As members of Austin’s tech community, Austin Tech Alliance pledges that:

  • We will work with leaders on what they identify as the biggest challenges in their districts and the city as a whole by helping present tech-enabled solutions to those challenges.
  • We will push to get Austin’s tech community civically engaged and educated on issues that are important to Austin.
  • We will work to keep Austin a tech-forward city that attracts the most innovative people in the world.
  • We will promote efforts to ensure Austin’s tech community is diverse and representative of the greater Austin community.

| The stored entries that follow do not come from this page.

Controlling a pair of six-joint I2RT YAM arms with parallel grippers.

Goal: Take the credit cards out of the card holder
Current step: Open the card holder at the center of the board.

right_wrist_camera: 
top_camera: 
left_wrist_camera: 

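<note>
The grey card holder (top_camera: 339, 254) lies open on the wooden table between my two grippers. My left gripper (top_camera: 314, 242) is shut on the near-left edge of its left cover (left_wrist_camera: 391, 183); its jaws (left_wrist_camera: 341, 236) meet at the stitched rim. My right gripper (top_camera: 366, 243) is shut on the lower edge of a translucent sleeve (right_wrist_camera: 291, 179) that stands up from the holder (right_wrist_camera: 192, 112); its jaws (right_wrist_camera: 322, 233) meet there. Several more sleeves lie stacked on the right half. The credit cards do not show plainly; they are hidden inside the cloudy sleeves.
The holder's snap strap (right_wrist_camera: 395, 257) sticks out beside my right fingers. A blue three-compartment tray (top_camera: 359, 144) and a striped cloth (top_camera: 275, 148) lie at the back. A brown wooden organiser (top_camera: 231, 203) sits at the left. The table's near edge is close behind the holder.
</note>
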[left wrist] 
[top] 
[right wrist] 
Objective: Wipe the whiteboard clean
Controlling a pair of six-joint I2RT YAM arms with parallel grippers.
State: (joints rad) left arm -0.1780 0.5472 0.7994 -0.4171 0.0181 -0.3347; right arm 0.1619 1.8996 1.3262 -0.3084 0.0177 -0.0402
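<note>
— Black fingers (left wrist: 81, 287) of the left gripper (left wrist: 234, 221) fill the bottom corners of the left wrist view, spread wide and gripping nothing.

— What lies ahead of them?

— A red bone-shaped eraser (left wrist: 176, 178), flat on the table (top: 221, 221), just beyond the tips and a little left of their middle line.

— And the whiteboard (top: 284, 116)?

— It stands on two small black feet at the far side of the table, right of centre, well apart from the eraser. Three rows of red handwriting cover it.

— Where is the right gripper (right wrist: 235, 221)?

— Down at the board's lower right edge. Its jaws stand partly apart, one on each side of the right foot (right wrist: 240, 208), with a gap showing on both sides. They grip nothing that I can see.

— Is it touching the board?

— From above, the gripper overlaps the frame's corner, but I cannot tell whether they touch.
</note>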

We sent these core principles to City of Austin’s elected leaders and candidates for City Council and asked whether they supported the following:

  • Austin is a city of the future that embraces tech-based solutions to our challenges.
  • Austin is a place to try new things and think outside the box.
  • Austin’s tech sector is a vital part of our community’s economy, culture, and success.
  • Everyone in Austin should benefit from the job creation and educational opportunities brought by the tech sector.
  • It is important that the Austin tech community provides input to elected officials on relevant issues.

The response was overwhelmingly positive, receiving public support for the core principles from the following:

  • Mayor Steve Adler;
  • Council Member Delia Garza and Wesley Faulkner, who’s challenging CM Garza;
  • Council Member Greg Casar and Louis Herrin, who’s challenging CM Casar;
  • Council Member Ann Kitchen;
  • Jimmy Flannigan, who’s challenging Council Member Don Zimmerman;
  • Natalie Gauldin, who’s challenging Council Member Leslie Pool;
  • Council Member Ellen Troxclair; and
  • Council Member Sheri Gallo, as well as Alison Alter and Nick Virden, who are challenging CM Gallo.

This article will be updated as we continue to receive additional responses.


About Austin Tech Alliance

Founded in 2016 by Joshua Baer and Dan Graham, Austin Tech Alliance is focused on educating, engaging, and activating the 100,000+ grassroots of Austin’s tech sector. Our goal is to keep Austin a tech-forward, tech-friendly city that attracts the most innovative people in the world. ATA educates Austin tech employees on policy issues, promotes policies that support the growth of Austin’s innovation economy, works to get the tech community registered and voting, and advocates for tech-based solutions so our city remains the best place to live, work, and raise a family.